Animal studies were conducted on female DBA/2J mice (Simonsen Laboratories, Gilroy, CA) weighing 20 to 30 g at 8 weeks of age. All animals were housed individually under a 12:12 light/dark cycle at 22°C and given ad libitum access to food and water before and after injection procedures. Animals were injected intraperitoneally with 4 g/kg ethanol or saline at 10:00 AM, returned to their home cage, and euthanized 24 h later by cervical dislocation and decapitation. Adrenal glands were excised, immediately frozen in liquid nitrogen and stored at
80°C until needed. All experiments were performed in
accordance with the National Institutes of Health Guide for the Care
and Use of Laboratory Animals and institutional guidelines.
Biotinylated cRNA Preparation for Array Hybridizations.
Following ethanol treatment, cells were trypsinized and washed in
ice-cold PBS. Poly A+ RNA was directly extracted
from cell pellets (30 to 40 × 106 cells)
using Quick mRNA Prep kit (Amersham Pharmacia Biotech, Piscataway, NJ)

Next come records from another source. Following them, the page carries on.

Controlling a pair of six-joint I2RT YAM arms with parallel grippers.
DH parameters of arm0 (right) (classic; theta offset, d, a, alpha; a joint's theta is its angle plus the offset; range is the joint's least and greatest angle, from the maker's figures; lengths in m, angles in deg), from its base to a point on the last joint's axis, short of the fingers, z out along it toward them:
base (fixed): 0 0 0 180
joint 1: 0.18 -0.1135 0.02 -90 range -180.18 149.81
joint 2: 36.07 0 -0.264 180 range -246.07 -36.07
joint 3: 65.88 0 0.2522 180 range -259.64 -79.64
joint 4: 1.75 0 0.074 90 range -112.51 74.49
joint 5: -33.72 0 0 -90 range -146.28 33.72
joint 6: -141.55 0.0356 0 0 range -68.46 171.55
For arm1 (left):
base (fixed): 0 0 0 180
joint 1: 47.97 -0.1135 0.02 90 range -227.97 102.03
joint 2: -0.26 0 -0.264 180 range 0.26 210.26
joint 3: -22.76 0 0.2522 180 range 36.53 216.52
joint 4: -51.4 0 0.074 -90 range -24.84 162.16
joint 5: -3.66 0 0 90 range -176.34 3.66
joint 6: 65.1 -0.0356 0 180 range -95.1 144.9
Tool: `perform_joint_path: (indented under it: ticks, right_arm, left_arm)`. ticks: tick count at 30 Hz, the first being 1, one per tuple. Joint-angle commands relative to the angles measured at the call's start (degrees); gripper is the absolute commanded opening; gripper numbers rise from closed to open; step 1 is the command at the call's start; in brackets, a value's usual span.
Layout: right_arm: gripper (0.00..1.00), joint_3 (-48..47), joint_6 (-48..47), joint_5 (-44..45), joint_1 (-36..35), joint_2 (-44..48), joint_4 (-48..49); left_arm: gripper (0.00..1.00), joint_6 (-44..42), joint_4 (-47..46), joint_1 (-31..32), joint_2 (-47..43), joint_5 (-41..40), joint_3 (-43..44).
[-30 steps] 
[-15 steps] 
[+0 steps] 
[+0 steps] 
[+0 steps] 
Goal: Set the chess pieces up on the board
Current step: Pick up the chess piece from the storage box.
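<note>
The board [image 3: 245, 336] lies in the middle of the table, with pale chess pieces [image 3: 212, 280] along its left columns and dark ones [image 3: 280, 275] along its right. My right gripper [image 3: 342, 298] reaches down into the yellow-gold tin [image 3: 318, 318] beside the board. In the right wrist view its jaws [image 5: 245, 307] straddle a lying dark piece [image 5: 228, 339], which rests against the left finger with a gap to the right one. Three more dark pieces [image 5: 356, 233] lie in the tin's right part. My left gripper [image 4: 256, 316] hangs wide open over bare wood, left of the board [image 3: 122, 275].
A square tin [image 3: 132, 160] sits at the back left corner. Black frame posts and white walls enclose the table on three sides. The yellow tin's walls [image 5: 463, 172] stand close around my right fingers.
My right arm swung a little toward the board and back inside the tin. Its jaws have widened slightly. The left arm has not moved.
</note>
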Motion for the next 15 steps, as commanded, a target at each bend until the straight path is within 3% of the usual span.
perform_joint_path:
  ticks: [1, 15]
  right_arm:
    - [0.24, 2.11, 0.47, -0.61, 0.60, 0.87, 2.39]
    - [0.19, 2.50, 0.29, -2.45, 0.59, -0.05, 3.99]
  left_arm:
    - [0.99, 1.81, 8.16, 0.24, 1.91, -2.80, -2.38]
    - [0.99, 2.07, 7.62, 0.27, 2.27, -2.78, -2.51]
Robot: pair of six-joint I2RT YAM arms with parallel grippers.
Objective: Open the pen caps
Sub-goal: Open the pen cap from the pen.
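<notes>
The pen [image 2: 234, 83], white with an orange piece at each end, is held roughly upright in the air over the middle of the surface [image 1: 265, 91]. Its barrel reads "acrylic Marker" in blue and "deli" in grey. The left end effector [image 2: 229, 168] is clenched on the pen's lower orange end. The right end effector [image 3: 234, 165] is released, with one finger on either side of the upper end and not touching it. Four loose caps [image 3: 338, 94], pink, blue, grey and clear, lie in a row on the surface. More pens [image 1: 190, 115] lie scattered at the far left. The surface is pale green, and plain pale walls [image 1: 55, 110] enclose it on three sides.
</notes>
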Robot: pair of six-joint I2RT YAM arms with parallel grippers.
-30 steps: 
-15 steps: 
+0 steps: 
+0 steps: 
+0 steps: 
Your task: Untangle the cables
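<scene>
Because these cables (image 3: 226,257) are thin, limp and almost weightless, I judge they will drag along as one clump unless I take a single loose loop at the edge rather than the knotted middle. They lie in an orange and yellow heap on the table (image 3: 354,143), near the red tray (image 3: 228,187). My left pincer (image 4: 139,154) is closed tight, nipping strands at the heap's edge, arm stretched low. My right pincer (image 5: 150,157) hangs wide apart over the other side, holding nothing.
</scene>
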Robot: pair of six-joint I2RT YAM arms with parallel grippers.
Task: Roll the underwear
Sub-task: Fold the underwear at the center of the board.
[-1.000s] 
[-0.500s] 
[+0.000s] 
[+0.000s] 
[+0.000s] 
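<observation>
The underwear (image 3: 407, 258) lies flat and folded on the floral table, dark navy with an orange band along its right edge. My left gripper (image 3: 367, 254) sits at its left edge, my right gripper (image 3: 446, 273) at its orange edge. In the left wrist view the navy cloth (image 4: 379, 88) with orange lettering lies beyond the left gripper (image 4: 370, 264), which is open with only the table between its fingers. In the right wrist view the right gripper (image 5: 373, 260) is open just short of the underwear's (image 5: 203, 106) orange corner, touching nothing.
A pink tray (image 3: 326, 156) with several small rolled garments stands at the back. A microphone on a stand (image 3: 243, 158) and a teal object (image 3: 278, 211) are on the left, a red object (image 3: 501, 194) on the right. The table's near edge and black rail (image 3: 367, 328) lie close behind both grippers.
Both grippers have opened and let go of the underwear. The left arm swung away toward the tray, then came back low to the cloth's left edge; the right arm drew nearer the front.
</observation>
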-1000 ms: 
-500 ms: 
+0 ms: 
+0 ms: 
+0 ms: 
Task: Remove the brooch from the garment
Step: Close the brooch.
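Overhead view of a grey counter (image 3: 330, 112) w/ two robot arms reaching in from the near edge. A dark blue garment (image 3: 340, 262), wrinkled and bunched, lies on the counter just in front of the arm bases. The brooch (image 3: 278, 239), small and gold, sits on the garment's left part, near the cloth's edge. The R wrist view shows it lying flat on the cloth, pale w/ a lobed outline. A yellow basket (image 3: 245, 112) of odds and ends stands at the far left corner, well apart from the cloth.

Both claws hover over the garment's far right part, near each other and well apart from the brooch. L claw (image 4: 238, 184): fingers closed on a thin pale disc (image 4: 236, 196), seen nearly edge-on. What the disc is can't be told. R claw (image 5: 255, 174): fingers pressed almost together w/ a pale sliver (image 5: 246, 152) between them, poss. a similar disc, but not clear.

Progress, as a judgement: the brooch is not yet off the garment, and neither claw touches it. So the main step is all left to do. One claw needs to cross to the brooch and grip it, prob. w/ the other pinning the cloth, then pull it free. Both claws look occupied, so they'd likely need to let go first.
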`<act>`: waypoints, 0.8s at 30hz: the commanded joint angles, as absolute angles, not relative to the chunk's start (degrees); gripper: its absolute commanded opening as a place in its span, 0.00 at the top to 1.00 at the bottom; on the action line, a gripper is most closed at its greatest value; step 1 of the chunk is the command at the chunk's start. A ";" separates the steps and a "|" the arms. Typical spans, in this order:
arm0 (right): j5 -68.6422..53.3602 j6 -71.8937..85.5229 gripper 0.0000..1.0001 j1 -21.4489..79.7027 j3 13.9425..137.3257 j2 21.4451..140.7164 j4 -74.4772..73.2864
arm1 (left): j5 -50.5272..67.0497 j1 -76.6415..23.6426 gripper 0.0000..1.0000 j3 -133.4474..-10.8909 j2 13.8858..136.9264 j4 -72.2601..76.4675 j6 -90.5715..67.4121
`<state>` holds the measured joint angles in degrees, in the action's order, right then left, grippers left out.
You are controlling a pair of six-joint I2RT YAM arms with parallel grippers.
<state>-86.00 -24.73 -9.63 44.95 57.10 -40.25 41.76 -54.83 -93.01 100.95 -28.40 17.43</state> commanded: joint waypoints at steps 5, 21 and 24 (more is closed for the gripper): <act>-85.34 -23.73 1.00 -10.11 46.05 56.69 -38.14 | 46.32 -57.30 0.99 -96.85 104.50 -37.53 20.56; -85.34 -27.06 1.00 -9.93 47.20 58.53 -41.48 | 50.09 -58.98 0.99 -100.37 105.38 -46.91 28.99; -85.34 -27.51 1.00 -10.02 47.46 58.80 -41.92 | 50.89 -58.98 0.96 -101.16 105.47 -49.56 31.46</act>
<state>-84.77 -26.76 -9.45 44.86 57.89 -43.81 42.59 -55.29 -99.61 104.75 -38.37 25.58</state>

or Oligotex direct mRNA kit (Qiagen, Santa Clarita, CA). Protocols for
synthesis of cDNA and cRNA were performed according to Affymetrix
(Santa Clara, CA) recommendations and have been previously described
(Lockhart et al., 1996
). Before hybridization, 10 µg of cRNA were
fragmented randomly to an average size of 30 to 60 bases by incubation
at 94°C for 35 min in 40 mM Tris-acetate, pH 8.1, 100 mM potassium
acetate, and 30 mM magnesium acetate.
Array Hybridization and Scanning.
Gene expression levels in
response to ethanol or db-cAMP were monitored, using the Hu6000 or
Hu6800 oligonucleotide arrays (Affymetrix), respectively. Both sets
include four probe arrays (A, B, C, D) containing over 65,000 different
oligonucleotides each. The Hu6800 arrays were used for the db-cAMP
experiment since the Hu6000 arrays had been discontinued. The
organization of these arrays has been previously described (Lockhart et
al., 1996
). Each RNA sample was hybridized once except for duplicate
hybridizations that were done for the control and 100 mM
ethanol-treated samples in one experiment. Hybridizations and scanning
were completed as described previously (Lockhart et al., 1996
).
Briefly, aliquots of fragmented cRNA (10 µg in a 200 µl master mix)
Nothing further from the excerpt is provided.